Three Tips for Limiting Your Project’s Risk Exposure
Risk exposure is something that can take a great project down quickly. High performing teams don’t stand a chance to risks that sneak up on a project and blow them up from the inside. Continually overseeing risks on your project is something that needs to be proactively done in order to limit the amount of risk exposure to your project. Here are some tips for shielding your project from threats.
Learn from History
When compiling a risk register for a project, one of the first things I do is read back through my notes on other similar projects to see what went wrong and how I can take learnings from past failures and apply them to my new project in order to make it successful. Notes from lessons-learned meetings are a great source for this. If you deliver a lot of the same type/style of projects, your risk register can almost be a living document that you share between projects – COTS implementations is a great example of similar projects that can share a common set of risks.

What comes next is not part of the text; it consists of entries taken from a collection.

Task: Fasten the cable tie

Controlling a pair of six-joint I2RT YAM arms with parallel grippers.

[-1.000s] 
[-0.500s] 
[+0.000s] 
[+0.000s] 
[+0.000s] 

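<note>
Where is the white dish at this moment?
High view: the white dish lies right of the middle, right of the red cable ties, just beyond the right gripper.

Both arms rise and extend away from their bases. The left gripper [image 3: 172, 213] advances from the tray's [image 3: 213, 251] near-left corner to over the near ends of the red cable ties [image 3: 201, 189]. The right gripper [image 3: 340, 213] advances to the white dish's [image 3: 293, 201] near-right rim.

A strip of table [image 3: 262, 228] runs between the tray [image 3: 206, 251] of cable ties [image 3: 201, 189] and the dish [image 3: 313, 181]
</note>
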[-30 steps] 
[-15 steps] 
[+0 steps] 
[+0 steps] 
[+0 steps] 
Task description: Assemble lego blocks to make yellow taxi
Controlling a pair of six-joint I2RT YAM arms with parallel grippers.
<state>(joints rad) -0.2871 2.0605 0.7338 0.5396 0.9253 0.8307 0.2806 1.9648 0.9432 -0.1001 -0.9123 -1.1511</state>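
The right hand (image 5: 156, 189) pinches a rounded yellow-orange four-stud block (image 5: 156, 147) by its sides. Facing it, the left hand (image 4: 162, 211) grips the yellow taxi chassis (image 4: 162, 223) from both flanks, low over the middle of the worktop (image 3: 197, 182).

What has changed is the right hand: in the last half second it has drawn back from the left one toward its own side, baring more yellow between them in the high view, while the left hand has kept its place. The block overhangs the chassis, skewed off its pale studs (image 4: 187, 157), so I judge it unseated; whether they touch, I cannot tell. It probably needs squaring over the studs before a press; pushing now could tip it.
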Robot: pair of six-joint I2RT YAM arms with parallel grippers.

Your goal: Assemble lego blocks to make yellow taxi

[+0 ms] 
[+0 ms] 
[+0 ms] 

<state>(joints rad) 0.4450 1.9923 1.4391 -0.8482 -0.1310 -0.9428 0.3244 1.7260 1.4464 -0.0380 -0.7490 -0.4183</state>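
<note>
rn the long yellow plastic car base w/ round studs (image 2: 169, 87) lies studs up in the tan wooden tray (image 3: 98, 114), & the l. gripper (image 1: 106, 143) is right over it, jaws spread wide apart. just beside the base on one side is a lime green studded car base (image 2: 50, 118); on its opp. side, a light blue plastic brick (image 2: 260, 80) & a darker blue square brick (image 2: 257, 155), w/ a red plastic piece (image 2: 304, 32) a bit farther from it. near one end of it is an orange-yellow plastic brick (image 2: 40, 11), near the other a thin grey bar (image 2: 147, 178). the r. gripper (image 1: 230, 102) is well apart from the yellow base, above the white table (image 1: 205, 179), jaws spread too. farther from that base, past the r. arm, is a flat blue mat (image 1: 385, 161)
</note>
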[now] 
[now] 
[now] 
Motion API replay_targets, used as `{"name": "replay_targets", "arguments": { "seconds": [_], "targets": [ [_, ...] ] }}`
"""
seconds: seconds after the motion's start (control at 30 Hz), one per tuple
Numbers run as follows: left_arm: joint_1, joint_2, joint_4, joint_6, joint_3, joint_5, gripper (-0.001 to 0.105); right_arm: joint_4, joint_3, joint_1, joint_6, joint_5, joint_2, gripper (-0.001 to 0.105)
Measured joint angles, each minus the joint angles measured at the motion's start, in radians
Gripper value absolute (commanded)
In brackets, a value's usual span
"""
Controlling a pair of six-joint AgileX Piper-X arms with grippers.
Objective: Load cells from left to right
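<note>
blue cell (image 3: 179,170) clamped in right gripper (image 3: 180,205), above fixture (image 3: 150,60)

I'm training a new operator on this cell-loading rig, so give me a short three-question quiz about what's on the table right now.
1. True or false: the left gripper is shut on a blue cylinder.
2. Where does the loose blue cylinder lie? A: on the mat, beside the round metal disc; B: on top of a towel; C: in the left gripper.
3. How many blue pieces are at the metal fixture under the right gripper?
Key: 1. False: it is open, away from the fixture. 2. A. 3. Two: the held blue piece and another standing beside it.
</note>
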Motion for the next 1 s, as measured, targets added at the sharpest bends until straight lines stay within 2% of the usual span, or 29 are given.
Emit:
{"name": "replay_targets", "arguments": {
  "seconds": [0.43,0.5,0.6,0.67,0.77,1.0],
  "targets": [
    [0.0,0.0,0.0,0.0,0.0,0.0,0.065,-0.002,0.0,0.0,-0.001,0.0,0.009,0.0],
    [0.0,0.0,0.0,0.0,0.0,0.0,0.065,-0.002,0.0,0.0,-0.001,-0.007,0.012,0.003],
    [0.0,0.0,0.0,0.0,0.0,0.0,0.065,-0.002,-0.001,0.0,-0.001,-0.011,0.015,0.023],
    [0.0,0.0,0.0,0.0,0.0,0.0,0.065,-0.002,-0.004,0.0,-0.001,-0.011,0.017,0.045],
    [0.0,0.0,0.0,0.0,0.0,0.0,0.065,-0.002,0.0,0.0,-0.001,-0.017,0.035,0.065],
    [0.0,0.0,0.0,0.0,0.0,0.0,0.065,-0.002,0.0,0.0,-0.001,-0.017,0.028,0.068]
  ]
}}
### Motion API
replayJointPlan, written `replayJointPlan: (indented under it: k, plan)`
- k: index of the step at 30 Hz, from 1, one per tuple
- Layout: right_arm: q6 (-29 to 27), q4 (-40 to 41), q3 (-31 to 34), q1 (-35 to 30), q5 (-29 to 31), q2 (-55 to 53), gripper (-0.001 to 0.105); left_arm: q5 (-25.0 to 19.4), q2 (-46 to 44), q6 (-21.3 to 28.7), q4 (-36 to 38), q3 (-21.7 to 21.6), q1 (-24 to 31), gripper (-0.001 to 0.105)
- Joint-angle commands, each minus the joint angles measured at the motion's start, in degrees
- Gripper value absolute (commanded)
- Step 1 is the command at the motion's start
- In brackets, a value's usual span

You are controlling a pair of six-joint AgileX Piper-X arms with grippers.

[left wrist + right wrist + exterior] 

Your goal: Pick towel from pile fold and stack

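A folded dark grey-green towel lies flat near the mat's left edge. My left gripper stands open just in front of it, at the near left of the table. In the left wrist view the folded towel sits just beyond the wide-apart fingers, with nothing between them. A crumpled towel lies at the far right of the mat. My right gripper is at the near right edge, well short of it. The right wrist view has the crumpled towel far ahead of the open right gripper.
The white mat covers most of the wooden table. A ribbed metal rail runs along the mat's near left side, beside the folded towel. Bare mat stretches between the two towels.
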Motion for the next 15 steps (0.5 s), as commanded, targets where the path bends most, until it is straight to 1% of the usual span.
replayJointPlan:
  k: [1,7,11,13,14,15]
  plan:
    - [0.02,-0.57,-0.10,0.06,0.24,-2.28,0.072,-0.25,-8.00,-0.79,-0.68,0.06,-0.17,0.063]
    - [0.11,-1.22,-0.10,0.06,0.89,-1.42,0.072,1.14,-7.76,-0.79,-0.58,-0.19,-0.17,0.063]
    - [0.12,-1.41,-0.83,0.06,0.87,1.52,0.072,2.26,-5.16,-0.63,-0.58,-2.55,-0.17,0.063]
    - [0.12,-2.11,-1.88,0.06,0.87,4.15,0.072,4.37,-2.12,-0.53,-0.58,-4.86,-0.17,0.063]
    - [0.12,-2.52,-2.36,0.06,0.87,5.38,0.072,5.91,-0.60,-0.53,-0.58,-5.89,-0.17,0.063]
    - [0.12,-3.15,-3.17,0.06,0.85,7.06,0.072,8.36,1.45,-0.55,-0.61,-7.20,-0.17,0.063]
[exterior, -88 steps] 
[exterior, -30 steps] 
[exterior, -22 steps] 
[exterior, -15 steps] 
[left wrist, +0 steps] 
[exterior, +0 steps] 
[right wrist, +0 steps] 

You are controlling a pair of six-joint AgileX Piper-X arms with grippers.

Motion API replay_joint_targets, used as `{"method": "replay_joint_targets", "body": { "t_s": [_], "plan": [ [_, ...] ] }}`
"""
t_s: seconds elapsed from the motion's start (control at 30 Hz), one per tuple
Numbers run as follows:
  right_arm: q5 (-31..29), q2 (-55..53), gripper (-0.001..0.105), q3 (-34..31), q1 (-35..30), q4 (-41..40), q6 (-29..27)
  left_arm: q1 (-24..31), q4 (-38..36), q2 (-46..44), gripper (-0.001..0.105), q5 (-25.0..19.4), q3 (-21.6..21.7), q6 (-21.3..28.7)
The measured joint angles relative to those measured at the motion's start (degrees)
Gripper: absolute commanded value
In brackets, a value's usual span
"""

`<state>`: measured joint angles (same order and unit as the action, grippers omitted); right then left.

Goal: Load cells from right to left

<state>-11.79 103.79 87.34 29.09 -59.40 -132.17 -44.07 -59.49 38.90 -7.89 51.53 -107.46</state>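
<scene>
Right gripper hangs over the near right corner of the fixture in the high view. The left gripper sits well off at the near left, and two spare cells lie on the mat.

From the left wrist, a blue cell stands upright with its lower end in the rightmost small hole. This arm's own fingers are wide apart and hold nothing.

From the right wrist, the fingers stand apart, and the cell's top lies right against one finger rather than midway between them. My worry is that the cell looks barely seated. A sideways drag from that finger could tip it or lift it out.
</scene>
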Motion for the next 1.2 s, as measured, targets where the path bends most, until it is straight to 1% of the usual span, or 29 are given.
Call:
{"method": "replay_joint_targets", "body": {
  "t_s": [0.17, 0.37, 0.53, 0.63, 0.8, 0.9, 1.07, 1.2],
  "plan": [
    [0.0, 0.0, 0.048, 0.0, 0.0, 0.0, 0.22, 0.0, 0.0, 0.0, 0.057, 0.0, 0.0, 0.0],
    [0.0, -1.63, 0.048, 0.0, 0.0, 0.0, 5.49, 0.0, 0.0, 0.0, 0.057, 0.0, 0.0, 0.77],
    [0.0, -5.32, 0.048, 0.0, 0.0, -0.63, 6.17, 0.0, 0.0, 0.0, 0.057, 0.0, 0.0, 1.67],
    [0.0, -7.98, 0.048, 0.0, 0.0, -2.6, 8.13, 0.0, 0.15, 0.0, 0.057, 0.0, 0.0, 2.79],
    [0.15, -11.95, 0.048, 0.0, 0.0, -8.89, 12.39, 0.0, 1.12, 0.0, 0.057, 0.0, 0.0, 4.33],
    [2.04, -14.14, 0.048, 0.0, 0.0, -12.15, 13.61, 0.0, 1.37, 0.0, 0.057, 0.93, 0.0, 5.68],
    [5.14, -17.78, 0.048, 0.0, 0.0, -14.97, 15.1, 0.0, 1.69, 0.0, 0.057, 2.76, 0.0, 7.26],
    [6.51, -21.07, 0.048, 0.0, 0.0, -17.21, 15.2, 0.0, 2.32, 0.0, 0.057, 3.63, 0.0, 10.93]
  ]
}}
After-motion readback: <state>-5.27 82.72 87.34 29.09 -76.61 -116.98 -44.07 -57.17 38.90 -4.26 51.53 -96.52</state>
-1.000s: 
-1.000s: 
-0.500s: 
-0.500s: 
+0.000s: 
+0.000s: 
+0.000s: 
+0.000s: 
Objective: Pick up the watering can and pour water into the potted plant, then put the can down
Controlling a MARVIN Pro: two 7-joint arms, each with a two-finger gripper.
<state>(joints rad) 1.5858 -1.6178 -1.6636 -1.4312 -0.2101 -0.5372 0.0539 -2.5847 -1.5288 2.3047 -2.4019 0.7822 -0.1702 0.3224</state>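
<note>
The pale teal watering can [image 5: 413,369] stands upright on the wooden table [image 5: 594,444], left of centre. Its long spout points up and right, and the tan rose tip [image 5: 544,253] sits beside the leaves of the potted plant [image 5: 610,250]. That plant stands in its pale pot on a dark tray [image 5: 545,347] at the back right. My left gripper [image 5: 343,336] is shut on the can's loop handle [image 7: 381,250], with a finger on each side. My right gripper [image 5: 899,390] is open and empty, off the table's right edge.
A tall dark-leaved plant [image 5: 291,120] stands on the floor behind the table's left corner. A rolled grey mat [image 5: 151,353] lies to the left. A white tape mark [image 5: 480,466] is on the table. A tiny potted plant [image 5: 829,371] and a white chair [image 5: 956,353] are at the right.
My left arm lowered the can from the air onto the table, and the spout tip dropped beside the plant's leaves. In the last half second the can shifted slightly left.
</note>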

So many times project managers will build out a risk register, review it at the kick off meeting and then put it on the shelf without ever dusting it off from time to time to ensure that their risk profile is current. Risk registers need to be reviewed regularly (weekly is a great minimal cadence) with an eye to the horizon on what may be coming up as potential threats to your project. A good exercise is to review all the pillars of your project (schedule, budget, scope, quality) to see what may be threats to those items and identify valid risks so they can be mitigated against. Having a repository where risks can be centrally managed is a great way to help expedite this whole process (vs the proverbial spreadsheet).
Involve Your Team
In alignment with constantly staying vigilant with your risks you need to use your team to help maintain watch. Nobody will have better insight to threats to your project than the people actually doing the work, especially if they are experienced. Getting your team involved early and often for risk management is something that a lot of project managers (even organizations) shy away from but yet some of your team members will have the best perspective on not only identifying risks but how to mitigate them as well. Bring out your risk register at status meetings, give your team direct access to update it, constantly be asking your team “is this a threat?” Get them into the habit of thinking proactively about what may happen rather than just reacting to what has happened.
Risk management is somewhat of an art form. It requires creative thinking combined with rational thought processes. Intuition and instinct also play a part in being able to effectively see threats to your project on the horizon before they manifest themselves into full-blown issues. Following these three tips won’t guarantee your project’s risk exposure but they will certainly put you on the right track for insulating your project from outside risks.